## ACTIVITY
Reproduce each line of the data exactly as it is.

-- EXERCISE MATERIALS follows --

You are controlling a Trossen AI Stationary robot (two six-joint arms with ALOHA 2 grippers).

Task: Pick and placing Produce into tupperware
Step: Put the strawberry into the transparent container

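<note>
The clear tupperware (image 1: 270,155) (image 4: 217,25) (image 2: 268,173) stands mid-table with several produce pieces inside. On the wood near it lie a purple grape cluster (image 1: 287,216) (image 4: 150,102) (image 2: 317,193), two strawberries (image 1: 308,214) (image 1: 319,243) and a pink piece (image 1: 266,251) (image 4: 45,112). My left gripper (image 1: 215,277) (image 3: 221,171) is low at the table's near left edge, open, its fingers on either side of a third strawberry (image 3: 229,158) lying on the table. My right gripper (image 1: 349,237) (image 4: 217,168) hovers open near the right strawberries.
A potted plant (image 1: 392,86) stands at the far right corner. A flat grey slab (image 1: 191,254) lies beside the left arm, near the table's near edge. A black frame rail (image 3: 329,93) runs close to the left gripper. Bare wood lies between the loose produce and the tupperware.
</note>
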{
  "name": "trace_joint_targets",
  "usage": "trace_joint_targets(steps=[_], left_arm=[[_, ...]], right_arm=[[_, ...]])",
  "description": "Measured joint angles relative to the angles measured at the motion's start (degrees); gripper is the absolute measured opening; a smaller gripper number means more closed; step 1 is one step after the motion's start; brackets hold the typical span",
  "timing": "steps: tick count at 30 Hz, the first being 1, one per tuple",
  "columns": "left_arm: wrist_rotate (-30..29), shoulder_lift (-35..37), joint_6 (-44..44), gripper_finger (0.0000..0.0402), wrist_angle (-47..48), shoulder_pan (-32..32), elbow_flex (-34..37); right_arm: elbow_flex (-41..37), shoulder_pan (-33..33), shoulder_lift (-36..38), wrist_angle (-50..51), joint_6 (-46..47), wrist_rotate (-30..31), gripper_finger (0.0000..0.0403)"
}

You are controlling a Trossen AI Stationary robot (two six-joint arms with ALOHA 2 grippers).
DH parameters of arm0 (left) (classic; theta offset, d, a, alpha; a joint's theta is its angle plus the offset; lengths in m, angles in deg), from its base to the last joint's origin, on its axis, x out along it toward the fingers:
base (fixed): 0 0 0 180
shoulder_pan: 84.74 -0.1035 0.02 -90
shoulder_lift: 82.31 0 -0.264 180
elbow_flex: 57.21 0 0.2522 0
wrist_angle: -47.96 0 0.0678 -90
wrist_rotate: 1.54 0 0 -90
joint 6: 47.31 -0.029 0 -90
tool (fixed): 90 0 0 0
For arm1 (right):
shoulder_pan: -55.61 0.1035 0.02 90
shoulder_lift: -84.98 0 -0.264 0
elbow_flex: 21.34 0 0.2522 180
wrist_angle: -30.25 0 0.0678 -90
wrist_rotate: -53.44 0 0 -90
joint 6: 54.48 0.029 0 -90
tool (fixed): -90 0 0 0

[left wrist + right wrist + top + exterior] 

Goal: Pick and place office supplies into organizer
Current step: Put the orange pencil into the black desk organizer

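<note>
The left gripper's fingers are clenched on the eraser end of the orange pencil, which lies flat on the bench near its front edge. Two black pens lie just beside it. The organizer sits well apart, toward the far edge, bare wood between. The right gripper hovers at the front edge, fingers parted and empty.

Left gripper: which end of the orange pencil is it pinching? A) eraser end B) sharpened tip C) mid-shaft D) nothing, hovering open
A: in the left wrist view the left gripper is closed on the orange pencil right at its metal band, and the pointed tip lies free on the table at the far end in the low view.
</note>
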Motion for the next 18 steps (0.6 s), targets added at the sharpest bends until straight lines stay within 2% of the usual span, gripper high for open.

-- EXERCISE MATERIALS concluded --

## RESPONSE TO THIS TASK
You are controlling a Trossen AI Stationary robot (two six-joint arms with ALOHA 2 grippers).

Task: Pick and placing Produce into tupperware
Step: Put the strawberry into the transparent container

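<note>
The clear tupperware (image 1: 270,155) (image 4: 217,25) (image 2: 268,173) stands mid-table with several produce pieces inside. On the wood near it lie a purple grape cluster (image 1: 287,216) (image 4: 150,102) (image 2: 317,193), two strawberries (image 1: 308,214) (image 1: 319,243) and a pink piece (image 1: 266,251) (image 4: 45,112). My left gripper (image 1: 215,277) (image 3: 221,171) is low at the table's near left edge, open, its fingers on either side of a third strawberry (image 3: 229,158) lying on the table. My right gripper (image 1: 349,237) (image 4: 217,168) hovers open near the right strawberries.
A potted plant (image 1: 392,86) stands at the far right corner. A flat grey slab (image 1: 191,254) lies beside the left arm, near the table's near edge. A black frame rail (image 3: 329,93) runs close to the left gripper. Bare wood lies between the loose produce and the tupperware.
</note>
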{
  "name": "trace_joint_targets",
  "usage": "trace_joint_targets(steps=[_], left_arm=[[_, ...]], right_arm=[[_, ...]])",
  "description": "Measured joint angles relative to the angles measured at the motion's start (degrees); gripper is the absolute measured opening; a smaller gripper number means more closed; step 1 is one step after the motion's start; brackets hold the typical span",
  "timing": "steps: tick count at 30 Hz, the first being 1, one per tuple",
  "columns": "left_arm: wrist_rotate (-30..29), shoulder_lift (-35..37), joint_6 (-44..44), gripper_finger (0.0000..0.0402), wrist_angle (-47..48), shoulder_pan (-32..32), elbow_flex (-34..37); right_arm: elbow_flex (-41..37), shoulder_pan (-33..33), shoulder_lift (-36..38), wrist_angle (-50..51), joint_6 (-46..47), wrist_rotate (-30..31), gripper_finger (0.0000..0.0403)"
}

You are controlling a Trossen AI Stationary robot (two six-joint arms with ALOHA 2 grippers).
DH parameters of arm0 (left) (classic; theta offset, d, a, alpha; a joint's theta is its angle plus the offset; lengths in m, angles in deg), from its base to the last joint's origin, on its axis, x out along it toward the fingers:
base (fixed): 0 0 0 180
shoulder_pan: 84.74 -0.1035 0.02 -90
shoulder_lift: 82.31 0 -0.264 180
elbow_flex: 57.21 0 0.2522 0
wrist_angle: -47.96 0 0.0678 -90
wrist_rotate: 1.54 0 0 -90
joint 6: 47.31 -0.029 0 -90
tool (fixed): 90 0 0 0
For arm1 (right):
shoulder_pan: -55.61 0.1035 0.02 90
shoulder_lift: -84.98 0 -0.264 0
elbow_flex: 21.34 0 0.2522 180
wrist_angle: -30.25 0 0.0678 -90
wrist_rotate: -53.44 0 0 -90
joint 6: 54.48 0.029 0 -90
tool (fixed): -90 0 0 0

[left wrist + right wrist + top + exterior] 

Goal: Pick and place office supplies into organizer
Current step: Put the orange pencil into the black desk organizer

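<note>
The left gripper's fingers are clenched on the eraser end of the orange pencil, which lies flat on the bench near its front edge. Two black pens lie just beside it. The organizer sits well apart, toward the far edge, bare wood between. The right gripper hovers at the front edge, fingers parted and empty.

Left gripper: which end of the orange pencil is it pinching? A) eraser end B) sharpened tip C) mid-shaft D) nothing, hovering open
A: in the left wrist view the left gripper is closed on the orange pencil right at its metal band, and the pointed tip lies free on the table at the far end in the low view.
</note>
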Motion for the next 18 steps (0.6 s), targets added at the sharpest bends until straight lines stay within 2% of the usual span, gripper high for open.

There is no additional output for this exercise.